• _WORK TASK_:
Once you have read the listing below, output it again exactly.

• _RECORDED INFORMATION_:

*** Block opens ***

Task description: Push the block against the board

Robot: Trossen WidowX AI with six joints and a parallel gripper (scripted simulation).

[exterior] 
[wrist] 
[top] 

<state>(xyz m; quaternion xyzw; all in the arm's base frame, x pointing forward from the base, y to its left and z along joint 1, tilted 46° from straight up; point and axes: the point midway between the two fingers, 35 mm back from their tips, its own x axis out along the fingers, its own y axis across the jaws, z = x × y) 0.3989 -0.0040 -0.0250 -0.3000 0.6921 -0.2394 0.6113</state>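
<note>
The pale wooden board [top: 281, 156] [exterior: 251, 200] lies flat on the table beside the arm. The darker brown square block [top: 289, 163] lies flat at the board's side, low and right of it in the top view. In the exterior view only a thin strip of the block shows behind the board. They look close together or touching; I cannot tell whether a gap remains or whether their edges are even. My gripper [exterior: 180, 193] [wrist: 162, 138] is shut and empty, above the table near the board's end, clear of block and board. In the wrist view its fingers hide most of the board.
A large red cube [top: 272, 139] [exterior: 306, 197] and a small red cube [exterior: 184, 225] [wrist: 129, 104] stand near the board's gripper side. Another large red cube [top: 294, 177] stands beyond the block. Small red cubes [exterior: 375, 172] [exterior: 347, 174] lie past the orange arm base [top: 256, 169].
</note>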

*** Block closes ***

• _ANSWER SPACE_:
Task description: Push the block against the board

Robot: Trossen WidowX AI with six joints and a parallel gripper (scripted simulation).

[exterior] 
[wrist] 
[top] 

<state>(xyz m; quaternion xyzw; all in the arm's base frame, x pointing forward from the base, y to its left and z along joint 1, tilted 46° from straight up; point and axes: the point midway between the two fingers, 35 mm back from their tips, its own x axis out along the fingers, its own y axis across the jaws, z = x × y) 0.3989 -0.0040 -0.0250 -0.3000 0.6921 -0.2394 0.6113</state>
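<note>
The pale wooden board [top: 281, 156] [exterior: 251, 200] lies flat on the table beside the arm. The darker brown square block [top: 289, 163] lies flat at the board's side, low and right of it in the top view. In the exterior view only a thin strip of the block shows behind the board. They look close together or touching; I cannot tell whether a gap remains or whether their edges are even. My gripper [exterior: 180, 193] [wrist: 162, 138] is shut and empty, above the table near the board's end, clear of block and board. In the wrist view its fingers hide most of the board.
A large red cube [top: 272, 139] [exterior: 306, 197] and a small red cube [exterior: 184, 225] [wrist: 129, 104] stand near the board's gripper side. Another large red cube [top: 294, 177] stands beyond the block. Small red cubes [exterior: 375, 172] [exterior: 347, 174] lie past the orange arm base [top: 256, 169].
</note>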

None of the exercise remains to be done.